Among backpackers, the classic method of staying warm during the bitterest of cold nights is affectionately named a “crotch bottle”. This refers to a hard plastic or other water bottle filled with boiled, hot water that is placed between your legs in order to warm the femoral artery in your inner thigh and so help regulate your warmth. According to The Outbound Collective, the “crotch bottle” will help you sleep the whole night through, though you can also try stones warmed by the fire.
For simpler solutions to staying warm, look no further than your knitted hats and other gear. Most backpackers will advise bringing an extra stocking cap to wear during the night, even with the hood of your sleeping bag pulled up and over your face. Hand and toe warmers provide similar warmth for your extremities, although a fresh pair of heavy wool socks will keep your feet and toes cozy, too.

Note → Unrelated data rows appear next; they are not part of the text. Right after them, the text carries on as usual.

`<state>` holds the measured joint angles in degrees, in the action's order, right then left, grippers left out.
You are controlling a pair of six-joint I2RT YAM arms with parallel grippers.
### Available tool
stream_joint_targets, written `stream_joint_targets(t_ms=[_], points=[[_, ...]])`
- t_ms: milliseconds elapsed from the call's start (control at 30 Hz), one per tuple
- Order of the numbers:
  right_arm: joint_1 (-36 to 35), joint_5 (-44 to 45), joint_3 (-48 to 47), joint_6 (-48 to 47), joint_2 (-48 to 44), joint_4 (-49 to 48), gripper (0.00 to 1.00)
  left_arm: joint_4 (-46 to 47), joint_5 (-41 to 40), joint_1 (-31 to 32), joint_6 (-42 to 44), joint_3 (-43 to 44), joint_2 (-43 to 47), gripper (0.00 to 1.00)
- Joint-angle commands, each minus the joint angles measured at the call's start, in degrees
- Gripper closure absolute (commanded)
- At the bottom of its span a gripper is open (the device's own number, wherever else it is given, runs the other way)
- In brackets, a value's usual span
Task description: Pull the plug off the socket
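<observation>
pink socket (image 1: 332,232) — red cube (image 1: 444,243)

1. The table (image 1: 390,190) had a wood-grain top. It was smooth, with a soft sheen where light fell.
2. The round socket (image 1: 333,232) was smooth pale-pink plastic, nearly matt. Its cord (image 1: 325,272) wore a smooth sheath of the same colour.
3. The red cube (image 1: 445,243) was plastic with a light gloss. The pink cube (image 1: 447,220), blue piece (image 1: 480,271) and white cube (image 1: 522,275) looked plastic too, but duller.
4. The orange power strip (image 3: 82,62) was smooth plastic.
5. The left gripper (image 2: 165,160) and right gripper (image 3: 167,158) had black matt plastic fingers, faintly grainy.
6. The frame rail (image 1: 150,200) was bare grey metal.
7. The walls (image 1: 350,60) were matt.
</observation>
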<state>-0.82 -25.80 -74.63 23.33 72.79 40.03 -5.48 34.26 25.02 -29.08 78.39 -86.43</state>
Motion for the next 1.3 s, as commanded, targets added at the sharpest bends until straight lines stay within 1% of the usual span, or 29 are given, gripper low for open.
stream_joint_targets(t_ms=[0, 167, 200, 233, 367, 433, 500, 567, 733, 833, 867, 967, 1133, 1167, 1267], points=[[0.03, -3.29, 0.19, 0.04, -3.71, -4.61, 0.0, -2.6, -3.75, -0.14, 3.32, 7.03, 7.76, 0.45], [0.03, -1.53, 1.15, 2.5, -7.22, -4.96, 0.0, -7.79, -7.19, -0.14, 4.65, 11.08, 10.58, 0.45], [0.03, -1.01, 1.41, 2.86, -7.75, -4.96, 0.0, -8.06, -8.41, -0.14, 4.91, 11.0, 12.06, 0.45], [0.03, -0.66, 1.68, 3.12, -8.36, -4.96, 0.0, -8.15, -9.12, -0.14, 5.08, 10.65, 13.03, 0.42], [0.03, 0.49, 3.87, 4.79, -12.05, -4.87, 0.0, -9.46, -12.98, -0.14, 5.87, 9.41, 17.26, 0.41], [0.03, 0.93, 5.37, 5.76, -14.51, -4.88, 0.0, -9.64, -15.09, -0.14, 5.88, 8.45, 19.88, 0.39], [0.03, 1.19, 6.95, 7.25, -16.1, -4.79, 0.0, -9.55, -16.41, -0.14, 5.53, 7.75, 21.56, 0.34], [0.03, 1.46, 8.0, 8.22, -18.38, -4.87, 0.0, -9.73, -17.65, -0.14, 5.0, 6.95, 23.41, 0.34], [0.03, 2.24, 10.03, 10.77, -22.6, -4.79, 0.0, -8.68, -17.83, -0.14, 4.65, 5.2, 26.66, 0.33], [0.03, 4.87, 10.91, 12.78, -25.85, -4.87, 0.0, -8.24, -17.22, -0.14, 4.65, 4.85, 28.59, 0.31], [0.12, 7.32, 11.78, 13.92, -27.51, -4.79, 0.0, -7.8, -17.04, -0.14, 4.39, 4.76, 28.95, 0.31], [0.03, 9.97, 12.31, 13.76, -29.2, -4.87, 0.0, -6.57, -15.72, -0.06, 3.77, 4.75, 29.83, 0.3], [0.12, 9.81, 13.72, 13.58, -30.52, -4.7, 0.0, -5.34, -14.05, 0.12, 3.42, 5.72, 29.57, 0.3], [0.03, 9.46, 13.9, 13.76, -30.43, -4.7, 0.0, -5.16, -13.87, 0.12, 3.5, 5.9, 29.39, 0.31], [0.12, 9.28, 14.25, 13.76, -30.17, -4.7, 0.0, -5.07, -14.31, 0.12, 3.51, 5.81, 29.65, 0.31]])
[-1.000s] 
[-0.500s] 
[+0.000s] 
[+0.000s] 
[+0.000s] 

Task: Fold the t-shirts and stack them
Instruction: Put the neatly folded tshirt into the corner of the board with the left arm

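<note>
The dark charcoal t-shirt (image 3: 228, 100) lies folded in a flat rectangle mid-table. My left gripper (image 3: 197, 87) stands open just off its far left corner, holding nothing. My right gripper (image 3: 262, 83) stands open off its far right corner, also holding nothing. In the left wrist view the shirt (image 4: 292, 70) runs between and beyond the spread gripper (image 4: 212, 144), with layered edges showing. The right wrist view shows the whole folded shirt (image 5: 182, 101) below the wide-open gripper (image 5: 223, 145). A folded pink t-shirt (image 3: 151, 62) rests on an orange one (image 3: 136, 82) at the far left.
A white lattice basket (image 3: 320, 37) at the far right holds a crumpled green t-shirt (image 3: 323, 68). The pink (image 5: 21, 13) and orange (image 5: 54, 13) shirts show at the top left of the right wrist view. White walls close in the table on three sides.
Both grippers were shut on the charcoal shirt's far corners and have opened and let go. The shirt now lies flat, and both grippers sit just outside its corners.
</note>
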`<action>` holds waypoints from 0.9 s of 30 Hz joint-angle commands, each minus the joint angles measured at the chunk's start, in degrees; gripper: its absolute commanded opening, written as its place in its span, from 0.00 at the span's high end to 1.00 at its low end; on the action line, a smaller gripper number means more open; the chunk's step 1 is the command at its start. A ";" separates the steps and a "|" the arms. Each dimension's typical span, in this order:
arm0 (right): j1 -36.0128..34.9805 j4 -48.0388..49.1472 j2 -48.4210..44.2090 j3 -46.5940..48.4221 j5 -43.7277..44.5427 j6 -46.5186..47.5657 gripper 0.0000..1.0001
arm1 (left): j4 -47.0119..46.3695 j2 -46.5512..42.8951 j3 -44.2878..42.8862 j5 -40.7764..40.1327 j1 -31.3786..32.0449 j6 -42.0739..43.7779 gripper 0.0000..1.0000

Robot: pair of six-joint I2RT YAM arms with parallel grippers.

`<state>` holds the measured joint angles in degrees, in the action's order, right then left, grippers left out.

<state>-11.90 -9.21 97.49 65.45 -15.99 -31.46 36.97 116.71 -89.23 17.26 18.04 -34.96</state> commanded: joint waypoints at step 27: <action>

How-ever you keep warm in your sleeping bag and tent, avoid burrowing into your bag, as this will only make things worse. In particular, the moisture in your breath will become trapped in your bag and just make you colder. Simultaneously, consider the standard rule of not keeping food in your tent to help your body maintain energy, albeit only if wild animals are not likely to be an issue at your campground.
For the topic of how to keep a tent warm the number one rule, as in most backpacking situations, is not to freak out. Remember to stay calm and consider all of the options available for helping you get the rest that you need. When you know how to deal with the cold, even sleeping in the back-country in winter can be a comfortable and relaxing experience.